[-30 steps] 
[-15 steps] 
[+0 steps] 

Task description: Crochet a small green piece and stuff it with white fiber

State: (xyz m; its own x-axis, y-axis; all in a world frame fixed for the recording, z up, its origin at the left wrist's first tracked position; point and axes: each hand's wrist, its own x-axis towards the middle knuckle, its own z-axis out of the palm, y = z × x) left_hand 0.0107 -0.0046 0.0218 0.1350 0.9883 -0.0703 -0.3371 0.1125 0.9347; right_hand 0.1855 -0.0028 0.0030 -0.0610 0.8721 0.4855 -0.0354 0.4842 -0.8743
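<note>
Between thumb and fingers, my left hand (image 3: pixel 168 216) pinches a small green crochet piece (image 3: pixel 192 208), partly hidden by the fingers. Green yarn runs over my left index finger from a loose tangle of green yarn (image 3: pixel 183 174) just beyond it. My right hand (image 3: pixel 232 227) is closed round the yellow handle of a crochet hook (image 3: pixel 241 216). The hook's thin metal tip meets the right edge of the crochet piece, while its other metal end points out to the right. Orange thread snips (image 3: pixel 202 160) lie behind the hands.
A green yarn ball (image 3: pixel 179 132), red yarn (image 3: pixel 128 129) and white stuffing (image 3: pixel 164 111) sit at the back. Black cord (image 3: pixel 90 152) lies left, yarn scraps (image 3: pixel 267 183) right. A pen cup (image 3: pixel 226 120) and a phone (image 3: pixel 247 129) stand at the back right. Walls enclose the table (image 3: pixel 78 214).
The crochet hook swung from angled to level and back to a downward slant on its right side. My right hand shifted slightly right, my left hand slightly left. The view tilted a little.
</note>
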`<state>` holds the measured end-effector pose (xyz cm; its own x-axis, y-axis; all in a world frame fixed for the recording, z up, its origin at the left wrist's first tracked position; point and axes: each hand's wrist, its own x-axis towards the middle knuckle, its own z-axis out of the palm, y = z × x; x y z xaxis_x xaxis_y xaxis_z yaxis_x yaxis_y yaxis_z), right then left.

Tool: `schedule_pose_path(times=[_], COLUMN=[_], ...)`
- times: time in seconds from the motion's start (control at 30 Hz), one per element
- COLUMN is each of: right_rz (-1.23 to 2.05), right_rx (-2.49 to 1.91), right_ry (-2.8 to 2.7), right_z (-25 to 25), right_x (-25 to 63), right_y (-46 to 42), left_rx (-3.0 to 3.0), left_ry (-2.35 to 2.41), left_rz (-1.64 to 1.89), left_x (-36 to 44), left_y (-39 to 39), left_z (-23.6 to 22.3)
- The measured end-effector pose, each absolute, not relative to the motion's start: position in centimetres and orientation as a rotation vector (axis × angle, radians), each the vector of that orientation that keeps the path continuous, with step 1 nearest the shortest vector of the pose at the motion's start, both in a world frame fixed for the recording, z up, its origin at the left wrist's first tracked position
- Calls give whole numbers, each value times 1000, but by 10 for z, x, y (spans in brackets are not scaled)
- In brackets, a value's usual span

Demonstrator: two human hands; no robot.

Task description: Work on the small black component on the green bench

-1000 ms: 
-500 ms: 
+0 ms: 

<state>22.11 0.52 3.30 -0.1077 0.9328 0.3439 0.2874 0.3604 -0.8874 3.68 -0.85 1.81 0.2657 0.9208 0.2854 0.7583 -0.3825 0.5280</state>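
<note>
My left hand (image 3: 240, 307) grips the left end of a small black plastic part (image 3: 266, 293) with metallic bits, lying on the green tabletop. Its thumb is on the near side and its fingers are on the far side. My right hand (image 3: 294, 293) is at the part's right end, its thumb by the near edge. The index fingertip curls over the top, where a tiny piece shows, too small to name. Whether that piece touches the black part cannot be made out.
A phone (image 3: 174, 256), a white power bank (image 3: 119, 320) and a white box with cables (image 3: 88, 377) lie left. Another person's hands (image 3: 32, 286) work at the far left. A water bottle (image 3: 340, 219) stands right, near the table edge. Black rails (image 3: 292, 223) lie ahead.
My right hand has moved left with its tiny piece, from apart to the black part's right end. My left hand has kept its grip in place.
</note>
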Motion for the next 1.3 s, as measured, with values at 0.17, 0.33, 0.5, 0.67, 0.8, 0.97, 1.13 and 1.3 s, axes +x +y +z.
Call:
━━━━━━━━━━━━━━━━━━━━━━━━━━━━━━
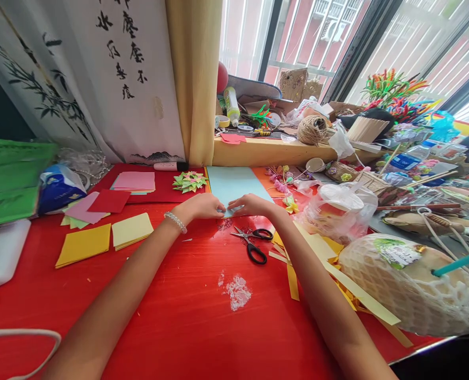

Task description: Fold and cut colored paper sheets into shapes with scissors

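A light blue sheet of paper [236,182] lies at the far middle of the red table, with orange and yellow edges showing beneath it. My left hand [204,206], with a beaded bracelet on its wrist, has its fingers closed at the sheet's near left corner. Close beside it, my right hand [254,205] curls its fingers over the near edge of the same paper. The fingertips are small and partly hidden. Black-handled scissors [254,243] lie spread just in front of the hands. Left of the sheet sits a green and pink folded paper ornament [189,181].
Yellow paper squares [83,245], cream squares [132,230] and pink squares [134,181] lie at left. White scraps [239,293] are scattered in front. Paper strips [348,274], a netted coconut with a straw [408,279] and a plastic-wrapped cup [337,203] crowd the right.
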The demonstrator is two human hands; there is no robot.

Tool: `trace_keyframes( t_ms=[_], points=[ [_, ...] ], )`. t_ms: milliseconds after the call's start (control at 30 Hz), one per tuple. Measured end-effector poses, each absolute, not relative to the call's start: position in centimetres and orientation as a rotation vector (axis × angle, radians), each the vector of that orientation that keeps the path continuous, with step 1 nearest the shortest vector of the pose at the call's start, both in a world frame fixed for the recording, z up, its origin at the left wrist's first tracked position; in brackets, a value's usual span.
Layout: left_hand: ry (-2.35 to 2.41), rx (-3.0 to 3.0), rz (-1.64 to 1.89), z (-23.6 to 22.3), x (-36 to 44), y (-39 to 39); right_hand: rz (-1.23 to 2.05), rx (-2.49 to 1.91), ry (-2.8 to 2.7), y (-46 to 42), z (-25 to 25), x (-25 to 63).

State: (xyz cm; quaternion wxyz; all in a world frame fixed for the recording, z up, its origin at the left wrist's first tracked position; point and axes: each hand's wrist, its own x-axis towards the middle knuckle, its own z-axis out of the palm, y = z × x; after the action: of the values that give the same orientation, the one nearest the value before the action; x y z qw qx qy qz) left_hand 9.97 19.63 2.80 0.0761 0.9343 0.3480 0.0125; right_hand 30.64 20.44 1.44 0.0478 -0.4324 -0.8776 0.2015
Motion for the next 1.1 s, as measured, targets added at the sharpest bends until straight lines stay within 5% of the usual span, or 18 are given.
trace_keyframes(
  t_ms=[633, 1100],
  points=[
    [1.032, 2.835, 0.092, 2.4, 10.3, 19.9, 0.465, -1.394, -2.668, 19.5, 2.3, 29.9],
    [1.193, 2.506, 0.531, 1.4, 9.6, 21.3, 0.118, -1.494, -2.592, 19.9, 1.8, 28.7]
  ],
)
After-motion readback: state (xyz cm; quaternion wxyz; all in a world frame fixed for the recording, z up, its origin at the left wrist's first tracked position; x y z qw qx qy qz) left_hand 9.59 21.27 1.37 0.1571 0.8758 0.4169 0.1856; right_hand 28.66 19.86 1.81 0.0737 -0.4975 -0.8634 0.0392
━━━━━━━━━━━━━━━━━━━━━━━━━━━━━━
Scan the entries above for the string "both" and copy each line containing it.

- The measured end-effector pose, each absolute, not relative to the motion's start: position in centimetres and orientation as a rotation vector (axis × angle, radians), each the vector of that orientation that keeps the path continuous, with step 1 nearest the shortest vector of the pose at the motion's start, both in a world frame fixed for the recording, z up, its origin at the left wrist's first tracked position
Tool: `trace_keyframes( t_ms=[_], points=[ [_, ...] ], )`. t_ms: milliseconds after the call's start (control at 30 Hz), one per tuple. Measured end-effector poses, each absolute, not relative to the call's start: position in centimetres and orientation as a rotation vector (axis × angle, radians), each the vector of that orientation that keeps the path continuous, with step 1 nearest the shortest vector of the pose at the call's start, both in a world frame fixed for the recording, z up, its origin at the left wrist's first tracked position; in brackets, a value's usual span.

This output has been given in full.